No que concerne à visão dos animais não humanos, decorrente da filosofia platônica, Plumwood (2003) explica que eles são concebidos como moralmente carentes e inferiores. Assim, a autora aponta que o filósofo caracteriza os animais não humanos como inferiores correlacionando sua suposta distância do logos à fisiologia dos seus corpos, que os aproximam da terra, a exemplo dos quadrúpedes e répteis, sendo estes últimos os mais carentes de razão.

Retomando a centralidade da morte para a filosofia de Platão, Plumwood (2003) a correlaciona com a guerra e o seu papel na sociedade grega, que estava associado à razão. A sociedade grega era escravocrata, dependia da guerra tanto para ser independente como para manter seus meios de produção, o que é totalmente plausível com a sociedade ideal imaginada por Platão, na República, para a qual a guerra era vista como essencial. Ainda conforme explicação da autora, a educação, os demais aspectos sociais da Grécia e até as representações artísticas eram voltados à valorização da morte.

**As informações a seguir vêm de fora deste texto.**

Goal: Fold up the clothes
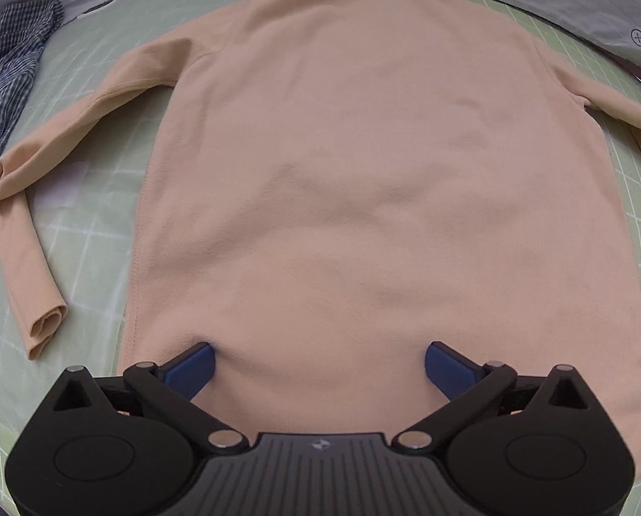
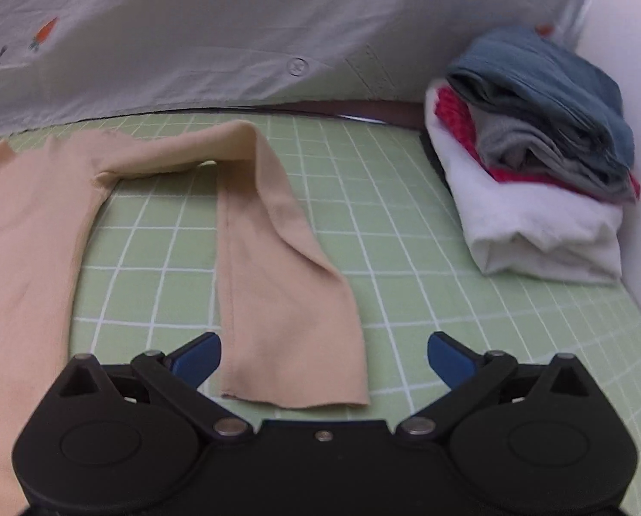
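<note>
Two grippers hang low over the work, both with jaws spread wide and nothing between them. The left gripper (image 1: 318,365) sits over the bottom hem of a peach long-sleeved top (image 1: 363,180), its blue fingers (image 1: 193,367) pressing lightly into the cloth at either side of the hem. The right gripper (image 2: 324,354) hovers at the cuff end of the top's right sleeve (image 2: 277,258), which bends back toward the camera and lies flat.

The top is spread out on a green grid mat (image 2: 406,258), its left sleeve (image 1: 23,215) bent downward beside the body. It looks soft, light and limp, likely to sag and slide rather than hold a crease, so a pinch at a cuff or hem corner seems the surest hold.

Beyond it lie a checked shirt (image 1: 10,86) at the far left, a stack of folded clothes (image 2: 535,163) at the right, and a pale sheet (image 2: 234,21) behind.
</note>
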Demonstrator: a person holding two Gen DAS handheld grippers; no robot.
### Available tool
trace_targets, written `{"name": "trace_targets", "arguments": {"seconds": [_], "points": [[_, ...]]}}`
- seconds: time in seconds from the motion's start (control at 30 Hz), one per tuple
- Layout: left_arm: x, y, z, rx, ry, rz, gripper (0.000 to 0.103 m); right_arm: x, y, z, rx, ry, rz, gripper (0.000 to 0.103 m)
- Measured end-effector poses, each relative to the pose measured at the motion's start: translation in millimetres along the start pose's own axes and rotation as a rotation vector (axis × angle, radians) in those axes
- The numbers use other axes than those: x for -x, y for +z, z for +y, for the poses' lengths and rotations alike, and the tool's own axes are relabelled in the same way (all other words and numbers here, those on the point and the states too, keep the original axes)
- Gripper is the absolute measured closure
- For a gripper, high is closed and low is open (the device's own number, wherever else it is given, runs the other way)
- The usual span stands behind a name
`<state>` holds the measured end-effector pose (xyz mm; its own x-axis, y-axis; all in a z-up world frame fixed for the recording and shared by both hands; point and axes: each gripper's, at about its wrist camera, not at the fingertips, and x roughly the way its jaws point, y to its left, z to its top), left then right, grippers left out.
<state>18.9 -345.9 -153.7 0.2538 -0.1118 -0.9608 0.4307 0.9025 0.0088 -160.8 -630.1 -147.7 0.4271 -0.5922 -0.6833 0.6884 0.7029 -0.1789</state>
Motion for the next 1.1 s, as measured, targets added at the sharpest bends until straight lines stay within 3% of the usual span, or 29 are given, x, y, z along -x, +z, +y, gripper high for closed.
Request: {"name": "trace_targets", "arguments": {"seconds": [0.1, 0.17, 0.3, 0.37, 0.47, 0.73, 0.87, 1.1], "points": [[1, -1, 1, 0.001, -0.001, 0.004, 0.000, -5, 5, 14, 0.064, 0.059, -0.005, 0.019], [1, -1, 1, -0.001, -0.002, 0.005, 0.000, -14, 6, 21, 0.083, 0.074, 0.020, 0.039], [3, -4, 1, 0.001, -0.002, 0.002, 0.000, -23, 8, 19, 0.049, 0.114, 0.034, 0.058], [4, -6, 1, 0.002, -0.001, 0.000, 0.000, -22, 6, 15, 0.029, 0.111, 0.042, 0.098], [5, -8, 1, 0.003, -0.001, -0.003, 0.000, -13, 1, -6, -0.053, 0.083, 0.034, 0.099], [6, -8, -1, 0.006, 0.000, -0.008, 0.000, 45, -14, -91, -0.316, -0.187, -0.071, 0.099], [7, -7, -4, 0.004, 0.000, -0.007, 0.000, 60, -12, -99, -0.292, -0.199, -0.103, 0.099], [1, -5, 1, 0.004, -0.002, -0.015, 0.000, 36, -48, -77, -0.225, -0.160, 0.102, 0.098]]}}
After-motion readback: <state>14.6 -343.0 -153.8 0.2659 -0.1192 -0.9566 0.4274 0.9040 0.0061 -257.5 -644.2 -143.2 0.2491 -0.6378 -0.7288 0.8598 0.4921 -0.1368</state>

Assim, Plumwood (2003, p. 93) cita Nancy Hartsock, para a qual o herói grego representava o espírito, a honra e o domínio da cultura sobre a natureza, pois ele preparava sua vida para arriscá-la em lutas, demonstrando controle e desconsideração pelo corpo e emoções. Já os sobreviventes do confronto, os escravos, merecidamente tinham seus destinos associados com a ordem inferior da natureza. Logo, a identidade do mestre está aqui associada à identidade sobrenatural, à vida perfeita vinculada à

morte, como vimos, à separação do corpo e aos seus correlatos (mulher, escravo e animal não humano).

Por fim, Plumwood (2003) complementa que o sentido da morte, para a filosofia platônica e cristã, está atrelado ao sentido da vida humana em outro lugar além da terra e da natureza, e está acessível a alguns humanos que ascenderam ao mundo das formas e do céu. Essa salvação está além da natureza e destinada apenas à espécie humana. A morte, início da verdadeira vida, então, está associada à ordem espiritual e em oposição à ordem da natureza.

Plumwood (2003) afirma que essa associação da morte enquanto descontinuidade com a natureza não é mais possível na modernidade, sobretudo após Friedrich Nietzsche, o qual dimensionou a ausência de significados fora do homem. Ainda conforme a autora, a identidade humana associada à ordem divina, na modernidade, foi desfeita; todavia, ela não reorganizou a identidade humana enquanto continuidade da natureza, parte do todo. Uma identidade ecológica, conforme defende a autora, deveria resolver essa pendência e rearticular a não separatividade ou continuidade do humano com a natureza. É esta identidade que buscamos e defendemos neste trabalho.